Instructions to follow: Output the listing exactly, without its pictures.

··· Recorded data

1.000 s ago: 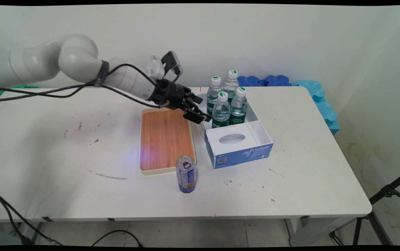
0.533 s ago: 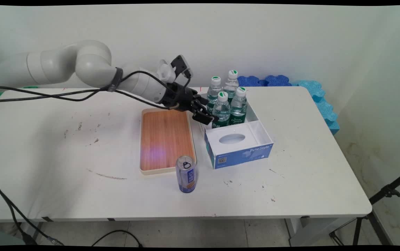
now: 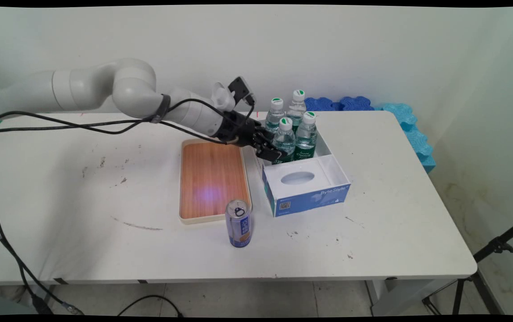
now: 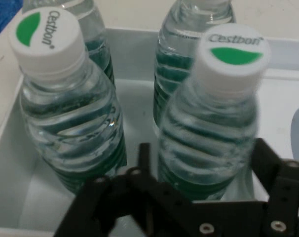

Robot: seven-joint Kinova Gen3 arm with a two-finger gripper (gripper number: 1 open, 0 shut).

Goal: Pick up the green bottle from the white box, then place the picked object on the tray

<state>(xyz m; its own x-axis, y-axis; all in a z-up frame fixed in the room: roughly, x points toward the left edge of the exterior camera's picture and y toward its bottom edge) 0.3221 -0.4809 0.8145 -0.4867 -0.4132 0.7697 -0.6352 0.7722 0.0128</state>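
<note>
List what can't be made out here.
- Tool, main view: fingertips merge with the front-left bottle; contact unclear.
- Hand view: fingertips cut off by the bottom edge.
- Rear bottles, hand view: tops cut off by the top edge.
- Can lettering: too small.

A white table (image 3: 373, 250), scuffed with dark marks, fills the middle, one long smear near its left front. Behind it stands a plain pale wall (image 3: 373, 49). Blue foam mats (image 3: 406, 120) lie along the table's far right corner. Below, a tiled floor (image 3: 247, 299) with a black cable (image 3: 149, 304); a black stand (image 3: 493, 250) at lower right.
</note>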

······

Answer to this task:
1.000 s ago: 
0.533 s ago: 
now: 
now: 

Robot: seven-joint Kinova Gen3 arm with a two-finger gripper (gripper number: 1 open, 0 shut).

Goal: Pick up the green bottle from the white box, then place the picked object on the tray

<state>(xyz m; its own x-axis, y-axis; all in a z-up frame fixed in the room: roughly, x points toward the left edge of the exterior camera's picture and y toward its bottom edge) 0.3221 -0.4809 0.8145 -0.4867 -0.4132 0.7697 -0.6352 0.7722 0.0128</state>
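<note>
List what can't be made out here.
- Tool, main view: fingertips merge with the front-left bottle; contact unclear.
- Hand view: fingertips cut off by the bottom edge.
- Rear bottles, hand view: tops cut off by the top edge.
- Can lettering: too small.

A white table (image 3: 373, 250), scuffed with dark marks, fills the middle, one long smear near its left front. Behind it stands a plain pale wall (image 3: 373, 49). Blue foam mats (image 3: 406, 120) lie along the table's far right corner. Below, a tiled floor (image 3: 247, 299) with a black cable (image 3: 149, 304); a black stand (image 3: 493, 250) at lower right.
</note>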

There is no more to the answer.